Your task is to reproduce, verbatim and without pictures, the lines from the opening of the listing through the line containing "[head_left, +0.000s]".

Information provided below:

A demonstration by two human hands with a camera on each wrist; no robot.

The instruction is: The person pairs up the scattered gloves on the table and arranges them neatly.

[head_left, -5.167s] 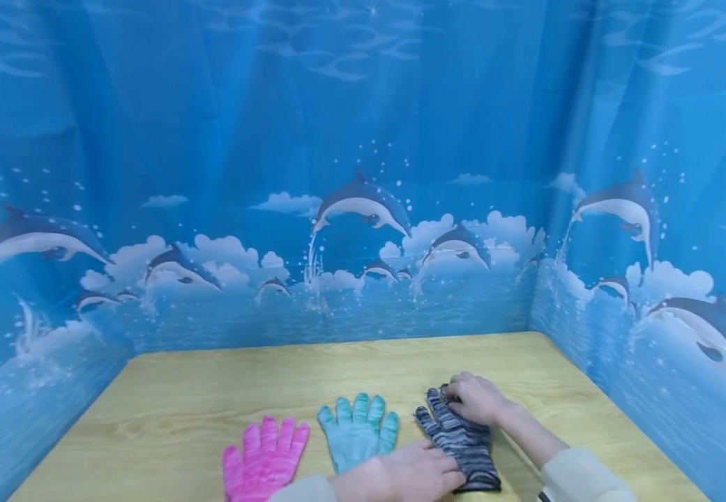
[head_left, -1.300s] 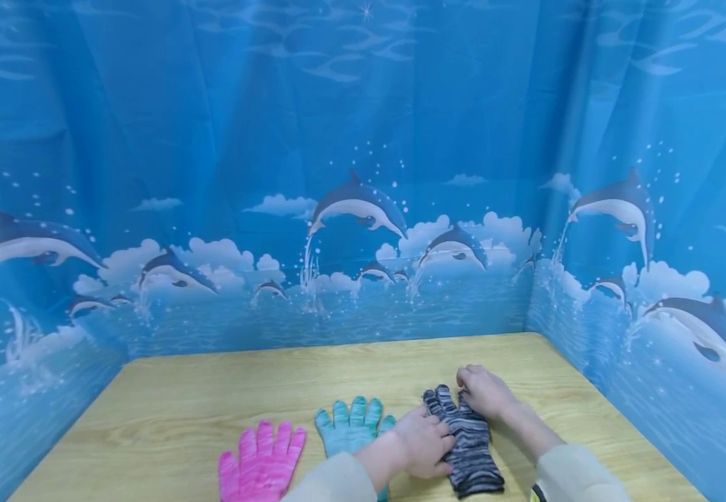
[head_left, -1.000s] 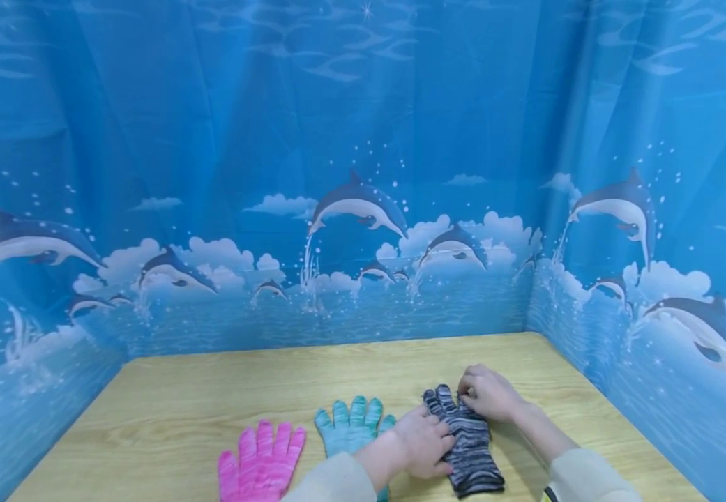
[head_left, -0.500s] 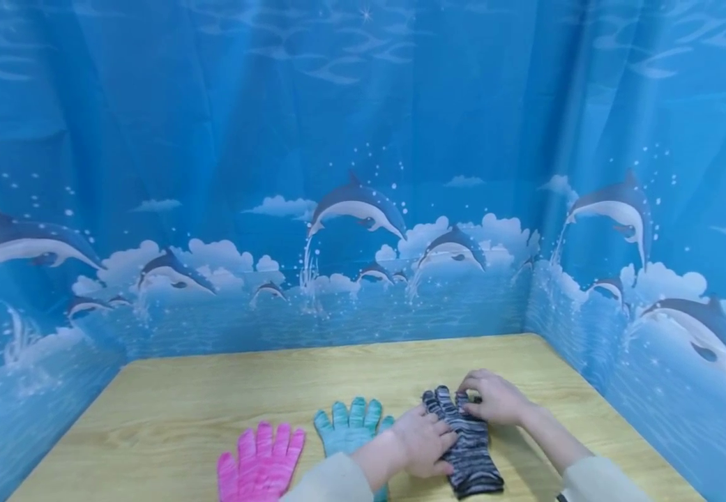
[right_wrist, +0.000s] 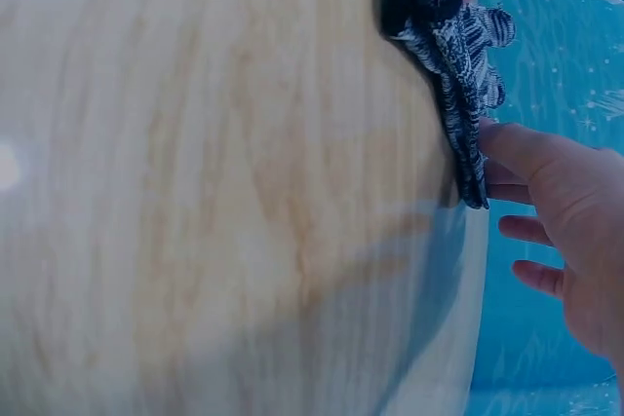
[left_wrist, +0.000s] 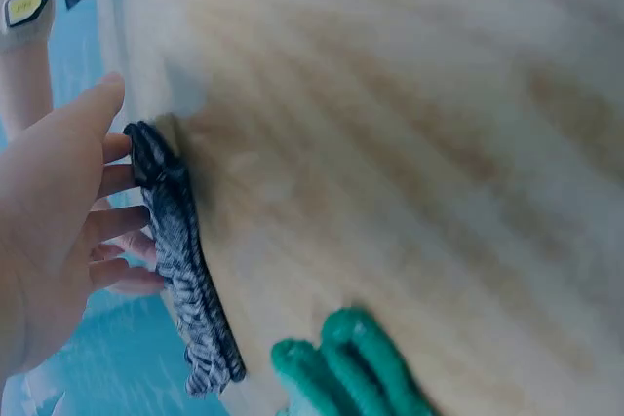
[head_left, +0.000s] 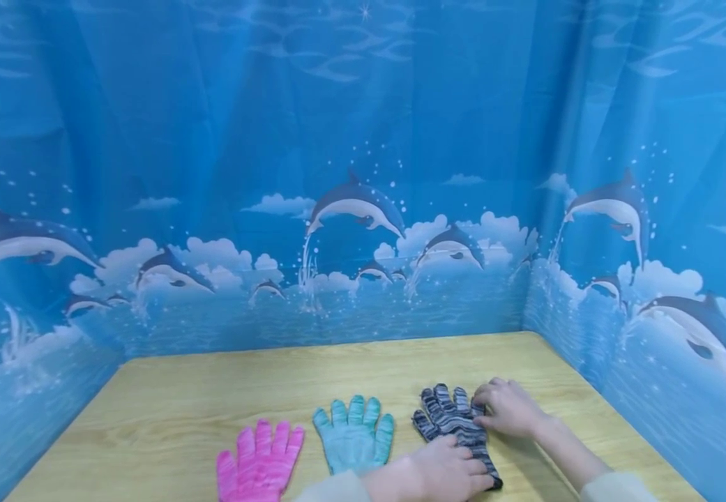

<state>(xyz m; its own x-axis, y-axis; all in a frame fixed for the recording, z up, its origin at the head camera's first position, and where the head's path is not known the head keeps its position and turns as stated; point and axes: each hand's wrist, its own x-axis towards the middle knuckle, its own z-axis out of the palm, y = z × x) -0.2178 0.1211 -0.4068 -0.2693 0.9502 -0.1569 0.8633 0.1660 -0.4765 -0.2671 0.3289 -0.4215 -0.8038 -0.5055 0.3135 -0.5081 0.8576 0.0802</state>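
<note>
A black, grey and white knitted glove [head_left: 459,425] lies flat at the right of the table, its fingers toward the far edge. My left hand [head_left: 438,470] rests on the glove near its cuff with straight fingers; the left wrist view shows this hand [left_wrist: 58,211] over the glove [left_wrist: 185,260]. At the glove's rightmost finger, my right hand [head_left: 513,408] pinches with thumb and index finger. In the right wrist view, that hand's other fingers [right_wrist: 526,229] stand apart from the glove [right_wrist: 468,114].
A teal glove [head_left: 355,436] lies left of the dark one, and a pink glove [head_left: 259,460] further left. All are on a wooden table [head_left: 212,383]. A blue curtain [head_left: 243,139] with dolphins stands behind and at both sides.
My left hand has slid down the dark glove toward its cuff, uncovering the glove's thumb and the teal glove. My right hand has shifted right and nearer, onto the outer finger, which now lies spread.
</note>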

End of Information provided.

Completed exercise
A demonstration by two human hands with a camera on each wrist; no robot.

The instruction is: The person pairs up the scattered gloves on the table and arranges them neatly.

[head_left, -5.167s] 
[head_left, -1.300s] 
[head_left, -1.000s] 
[head_left, -0.500s] 
[right_wrist, +0.000s] 
[left_wrist, +0.000s] 
[head_left, +0.000s] 

Nothing more belongs to this answer.